── SUPPLIED MATERIAL ──

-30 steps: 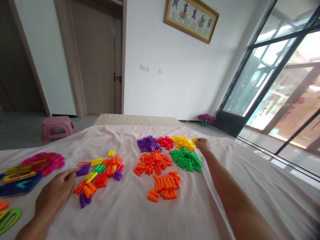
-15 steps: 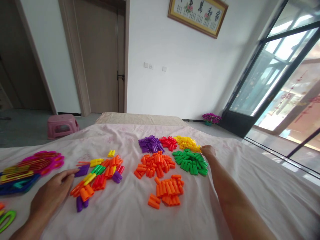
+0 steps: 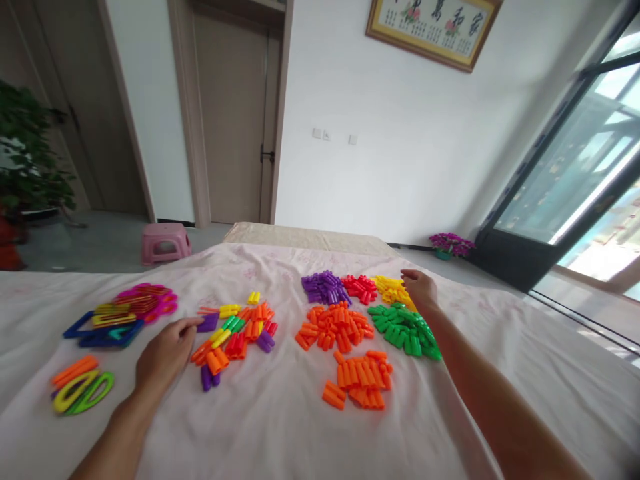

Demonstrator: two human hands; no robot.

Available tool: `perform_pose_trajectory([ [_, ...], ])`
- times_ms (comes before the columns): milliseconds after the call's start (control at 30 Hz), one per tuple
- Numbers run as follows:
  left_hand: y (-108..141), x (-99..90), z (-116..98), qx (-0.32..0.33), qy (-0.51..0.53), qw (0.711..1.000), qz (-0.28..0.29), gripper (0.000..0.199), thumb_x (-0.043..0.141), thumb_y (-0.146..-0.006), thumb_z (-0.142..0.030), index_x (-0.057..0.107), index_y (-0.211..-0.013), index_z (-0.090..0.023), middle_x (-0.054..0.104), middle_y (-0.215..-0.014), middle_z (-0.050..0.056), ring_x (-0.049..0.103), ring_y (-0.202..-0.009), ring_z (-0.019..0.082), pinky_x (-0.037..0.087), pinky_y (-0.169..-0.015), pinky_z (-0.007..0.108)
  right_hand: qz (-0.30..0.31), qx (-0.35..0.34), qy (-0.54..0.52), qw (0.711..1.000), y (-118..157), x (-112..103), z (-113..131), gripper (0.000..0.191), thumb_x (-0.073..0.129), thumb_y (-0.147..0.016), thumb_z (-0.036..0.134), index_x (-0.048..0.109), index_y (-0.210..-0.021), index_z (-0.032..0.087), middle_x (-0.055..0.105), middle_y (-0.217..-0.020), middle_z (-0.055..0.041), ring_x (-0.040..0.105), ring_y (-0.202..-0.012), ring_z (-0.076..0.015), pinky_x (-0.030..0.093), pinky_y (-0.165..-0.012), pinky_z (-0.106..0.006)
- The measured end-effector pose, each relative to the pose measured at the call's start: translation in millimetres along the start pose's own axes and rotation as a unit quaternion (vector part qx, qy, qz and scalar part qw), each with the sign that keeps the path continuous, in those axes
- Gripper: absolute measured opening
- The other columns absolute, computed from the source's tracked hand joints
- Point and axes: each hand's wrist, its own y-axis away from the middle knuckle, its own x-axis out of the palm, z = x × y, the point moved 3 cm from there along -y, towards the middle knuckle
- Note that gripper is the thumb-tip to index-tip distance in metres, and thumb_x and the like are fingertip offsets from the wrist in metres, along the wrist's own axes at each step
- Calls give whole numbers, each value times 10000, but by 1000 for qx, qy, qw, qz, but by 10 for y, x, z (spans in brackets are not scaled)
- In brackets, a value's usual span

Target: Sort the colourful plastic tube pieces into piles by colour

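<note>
My left hand [image 3: 167,353] reaches to the left edge of a mixed pile of plastic tubes [image 3: 236,341], in orange, red, yellow, green and purple. Its thumb and forefinger close on the edge of a purple plastic piece [image 3: 207,323], which rests on the cloth. Above the far right side of the sorted heaps is my right hand [image 3: 421,289], fingers bent and slightly apart, nothing visible between them. It partly covers the yellow tubes [image 3: 391,291]. Close to it lie the green tubes [image 3: 406,330], red tubes [image 3: 361,288], purple tubes [image 3: 325,287] and orange tubes [image 3: 336,325].
A wrinkled pale cloth [image 3: 270,427] covers the surface. At left lie flower-shaped magenta pieces [image 3: 167,303], a blue frame piece [image 3: 80,327] and green and yellow ring pieces [image 3: 97,393]. More orange tubes [image 3: 363,375] sit nearer me. A pink stool [image 3: 166,243] stands beyond.
My right hand has lifted slightly from the right edge of the yellow tubes to above them. My left hand stays at the purple piece. The view has turned left.
</note>
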Motion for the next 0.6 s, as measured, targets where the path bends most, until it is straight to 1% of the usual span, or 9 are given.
perform_pose_trajectory([
  [67, 17, -14, -17, 3, 8, 1000, -8, 403, 422, -919, -403, 731, -1162, -312, 710, -1246, 24, 663, -1055, 268, 488, -786, 313, 69, -65, -106, 990, 232, 198, 541, 387, 530, -850, 252, 711, -1175, 143, 767, -993, -98, 715, -794, -177, 545, -702, -259],
  [133, 30, -25, -29, 7, 17, 1000, -10, 395, 419, -921, -385, 733, -1149, -314, 711, -1246, 15, 661, -1074, 260, 488, -805, 311, 149, -141, -140, 969, 591, 401, 1087, 333, 559, -832, 254, 741, -1094, 159, 770, -909, -78, 701, -760, -178, 540, -681, -264],
  [200, 40, -33, -37, 7, 28, 1000, -8, 392, 414, -923, -380, 732, -1144, -315, 711, -1248, 10, 656, -1090, 258, 484, -820, 312, 241, -230, -155, 930, 1029, 613, 1579, 279, 584, -825, 232, 754, -1041, 186, 771, -917, -53, 701, -804, -180, 540, -734, -275],
  [267, 46, -40, -41, 7, 37, 999, -11, 388, 421, -922, -381, 731, -1145, -310, 717, -1235, 15, 658, -1083, 258, 480, -814, 312, 289, -320, -153, 889, 1454, 813, 1981, 270, 582, -824, 180, 761, -1026, 197, 765, -1003, -51, 699, -899, -184, 530, -814, -284],
  [300, 48, -43, -42, 7, 40, 999, -12, 386, 425, -921, -383, 730, -1145, -308, 721, -1224, 19, 661, -1073, 258, 478, -808, 312, 307, -349, -145, 874, 1633, 917, 2144, 291, 573, -834, 168, 756, -1059, 195, 759, -1040, -56, 697, -922, -184, 525, -836, -286],
  [367, 48, -47, -42, 7, 44, 999, -15, 382, 428, -920, -383, 729, -1143, -306, 729, -1204, 24, 665, -1055, 259, 472, -796, 311, 338, -378, -120, 853, 1897, 1140, 2418, 319, 570, -862, 182, 736, -1134, 197, 745, -1112, -63, 694, -949, -184, 519, -862, -287],
  [400, 47, -48, -42, 7, 46, 999, -16, 381, 426, -921, -381, 728, -1142, -307, 730, -1200, 24, 665, -1052, 258, 469, -794, 310, 348, -384, -101, 850, 1977, 1253, 2536, 336, 565, -873, 186, 723, -1169, 200, 735, -1151, -65, 686, -992, -187, 509, -897, -289],
  [500, 39, -47, -37, 7, 52, 999, -13, 380, 418, -923, -371, 722, -1143, -315, 731, -1194, 17, 662, -1057, 251, 457, -798, 304, 358, -361, -16, 861, 2044, 1594, 2823, 396, 537, -902, 188, 669, -1273, 233, 689, -1271, -47, 630, -1154, -188, 455, -1002, -283],
  [600, 27, -42, -29, 7, 68, 998, -11, 370, 421, -924, -364, 721, -1137, -328, 732, -1192, 1, 659, -1063, 232, 448, -795, 291, 358, -317, 48, 877, 1993, 1873, 3011, 445, 502, -936, 233, 592, -1371, 236, 650, -1334, -68, 595, -1219, -206, 460, -996, -303],
])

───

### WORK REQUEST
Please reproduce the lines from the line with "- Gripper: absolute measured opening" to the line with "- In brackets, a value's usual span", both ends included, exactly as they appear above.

### RESULT OF THIS TASK
- Gripper: absolute measured opening
- The other columns absolute, computed from the source's tracked hand joints
- Point and axes: each hand's wrist, its own y-axis away from the middle knuckle, its own x-axis out of the palm, z = x × y, the point moved 3 cm from there along -y, towards the middle knuckle
- Note that gripper is the thumb-tip to index-tip distance in metres, and thumb_x and the like are fingertip offsets from the wrist in metres, along the wrist's own axes at each step
- Calls give whole numbers, each value times 10000, but by 1000 for qx, qy, qw, qz, but by 10 for y, x, z (spans in brackets are not scaled)
- In brackets, a value's usual span

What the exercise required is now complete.